Our newest local documentary, The Hoosier Way: Trails of Indiana, premieres Monday, February 28 at 8pm on WTIU. Producer Mark Gibson discusses the making of the program and some of his favorite trails to visit in this interview:
Approximately how many trails did you visit for the making of this documentary?
I hiked or biked some 30 trails across the state over the summer and fall of 2021, and couldn’t even begin to estimate the number of miles covered. That included hiking nature trails in a handful of state parks, biking a few rail-trails like the Pumpkinvine, Monon, Cardinal Greenway, and B-Line, and walking some urban trails like the Indy Cultural Trail and the riverfront trail in downtown Fort Wayne. But there are so many more trails across Indiana that I just wasn’t able to get to. So the trails filmed are merely representational. Trails are quite literally in every corner of the state. And with the Indianapolis Cultural Trail in downtown Indy, they’re at the center of it too!
What was your favorite trail to visit and why?
A single favorite trail is hard to pick. Indiana’s trails can be so different and each offers something unique. In terms of nature trails, Turkey Run trails 7, 5, and 3 are pretty tough to beat for sheer scenic interest within the state. Indiana Dunes’ trails 2 and 10 offer experiences unlike anything else in the state. The Hike-Bike Trail is a fantastic paved ADA-accessible trail through Morgan-Monroe State Forest, so it’s pretty remote in terms of distance from traffic or cities. For urban trails, the Monon and B-Line are pretty great with the businesses and shops along the way being so fun. Every trail offers its own unique experience to enjoy. There’s something to be said for the range and variety we have here.
What new trails did you discover while making the program?
The Paul H. Douglas Trail in Miller Woods in Indiana Dunes National Park was a pleasant surprise. It passes through some really diverse habitats for Indiana with a lot of changing scenery.
And I had hiked at Clifty Falls before but hadn’t taken Trail 2 along the riverbed to get to the base of the falls before. It was extremely rocky and rugged with big boulders to climb over, which was a little tricky while carrying a camera and tripod.
What surprising fact did you learn while working on The Hoosier Way?
During background research, I came across an Indiana railroad map from the late 1800s. Rail lines crisscrossed the entire state with main routes and trunk lines connecting not just the bigger cities, but hundreds of small towns. Rails were everywhere. But as the primary mode of transportation shifted from locomotive to automotive, thousands of miles of rail line fell into disuse and disrepair. During the 1980s between 4,000 and 8,000 miles of rail were abandoned every year. These abandoned rail corridors were ideal for connecting towns with the emerging trail system we see today.
Which trails would you recommend visiting in spring, summer, fall, and winter?
You can’t go wrong with ANY trail in spring!

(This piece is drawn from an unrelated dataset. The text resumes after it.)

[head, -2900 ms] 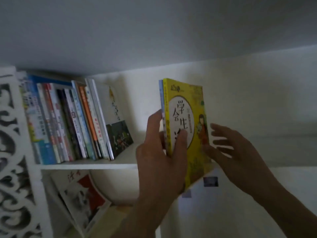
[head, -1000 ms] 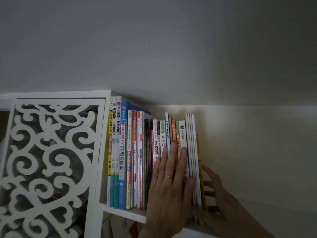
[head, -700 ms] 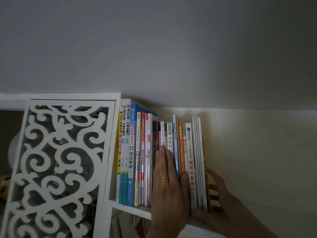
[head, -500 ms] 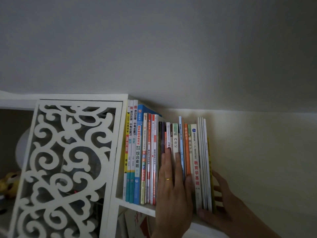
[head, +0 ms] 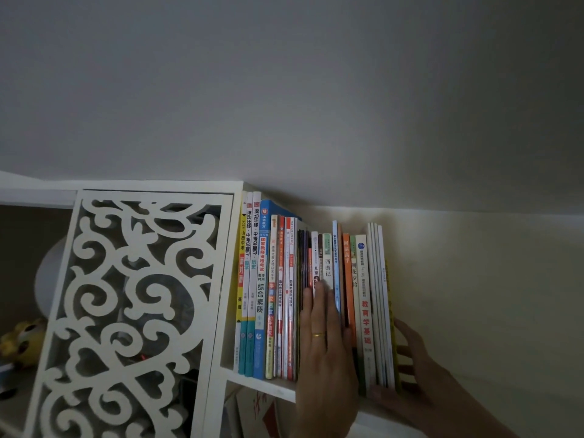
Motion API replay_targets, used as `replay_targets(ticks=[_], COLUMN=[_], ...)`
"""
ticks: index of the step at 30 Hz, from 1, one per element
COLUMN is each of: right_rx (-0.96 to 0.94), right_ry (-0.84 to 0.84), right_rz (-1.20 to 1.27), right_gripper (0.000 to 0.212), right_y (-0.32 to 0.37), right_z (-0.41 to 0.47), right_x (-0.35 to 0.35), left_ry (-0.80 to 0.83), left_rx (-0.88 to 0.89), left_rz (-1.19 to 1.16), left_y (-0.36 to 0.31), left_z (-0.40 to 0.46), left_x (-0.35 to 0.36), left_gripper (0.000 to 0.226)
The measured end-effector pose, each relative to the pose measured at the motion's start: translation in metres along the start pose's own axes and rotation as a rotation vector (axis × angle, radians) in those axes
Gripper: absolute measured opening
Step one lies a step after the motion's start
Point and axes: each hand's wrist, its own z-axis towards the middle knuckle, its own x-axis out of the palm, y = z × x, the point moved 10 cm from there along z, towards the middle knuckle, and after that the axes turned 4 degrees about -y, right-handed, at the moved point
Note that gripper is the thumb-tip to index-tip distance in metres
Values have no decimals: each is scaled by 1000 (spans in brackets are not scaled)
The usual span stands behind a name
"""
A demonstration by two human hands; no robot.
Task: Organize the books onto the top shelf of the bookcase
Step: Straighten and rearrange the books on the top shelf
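A: White top shelf (head: 259, 383) is loaded: a row of books (head: 284, 295) is stood upright, spines out, packed against the bookcase's left upright.

B: Left hand?

A: Left hand (head: 322, 346) is laid flat on the spines mid-row. Fingers (head: 319, 298) are kept straight and together, nothing is gripped. A gold ring (head: 318, 335) is worn on one finger.

B: Right hand?

A: Right hand (head: 414, 384) is placed at the right end of the row, against the outermost yellow book (head: 390, 311). Fingers are spread apart and slightly bent along its cover, thumb is set at the bottom edge of the white books (head: 377, 295) beside it. No clamp is seen.

B: Surroundings?

A: A white scrollwork panel (head: 132, 311) is fixed left of the row. A yellow toy (head: 22, 339) is seen behind it, blurred. One book with red lettering (head: 262, 406) is kept on the shelf below, mostly hidden.
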Motion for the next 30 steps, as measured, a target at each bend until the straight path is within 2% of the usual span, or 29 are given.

Coming off the cold, grey winter months, you just appreciate the living beauty and splendor of Nature so much more when wildflowers and wildlife really come alive in the springtime.
For the ultimate summertime experience, I’ve got two suggestions: the trails at Indiana Dunes are great with the Lake Michigan beachfront and waters as a reward at the end. Summertime hiking in Indiana can get pretty hot, but hiking the canyons of Turkey Run Hollow and Trail 7 at Turkey Run State Park can offer shade and a reprieve from the heat.
In the fall, there are all the popular (i.e. crowded) spots in the state parks to catch autumn colors, but if you want to take the path less traveled, check out Indiana state forests. They’re a bit more remote, and you’re surrounded by just the colorful trees to maximize the autumn experience.
Trails in winter offer a different type of quiet solitude you just don’t get the rest of the year. For me, it’s just more melancholy and contemplative as nature itself seems to hibernate in the cooler weather months. Several state parks (and Hemlock Cliffs in Hoosier National Forest) allow winter hikers a chance to see frozen waterfalls during the colder months.